**Task goal:**
Transcribe word for word each line from the one containing "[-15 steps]" to the final line of the data, both included. Skip the pictures.

====== Data extract

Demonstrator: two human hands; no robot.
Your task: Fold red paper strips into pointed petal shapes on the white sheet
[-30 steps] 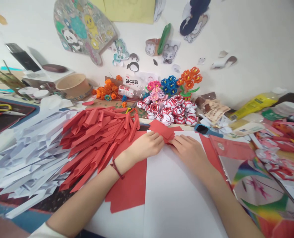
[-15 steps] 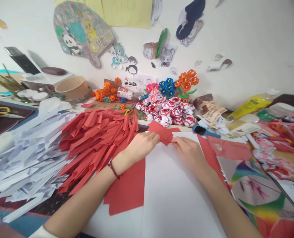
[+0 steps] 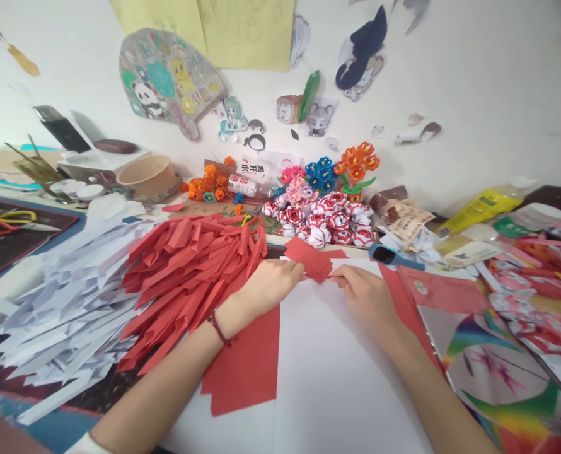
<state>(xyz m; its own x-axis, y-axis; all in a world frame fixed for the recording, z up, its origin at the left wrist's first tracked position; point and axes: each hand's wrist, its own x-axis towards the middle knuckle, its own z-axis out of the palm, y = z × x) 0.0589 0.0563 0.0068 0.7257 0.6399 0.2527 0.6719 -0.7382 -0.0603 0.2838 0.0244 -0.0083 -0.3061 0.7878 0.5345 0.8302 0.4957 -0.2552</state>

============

**Solution:**
[-15 steps] 
[+0 steps] 
<state>(xyz m; its own x-axis, y-axis; all in a world frame fixed for the recording, z up, its origin at the left wrist's first tracked position; point and axes: each hand's wrist, its own x-axis towards the middle knuckle, its own z-axis out of the palm, y = z × x) 0.0589 0.0563 0.0068 0.7257 0.6399 0.2527 0.6719 -0.7382 -0.0603 0.2838 0.0244 -0.0083 -0.3061 0.7878 0.5345 0.8302 0.4957 -0.2552</state>

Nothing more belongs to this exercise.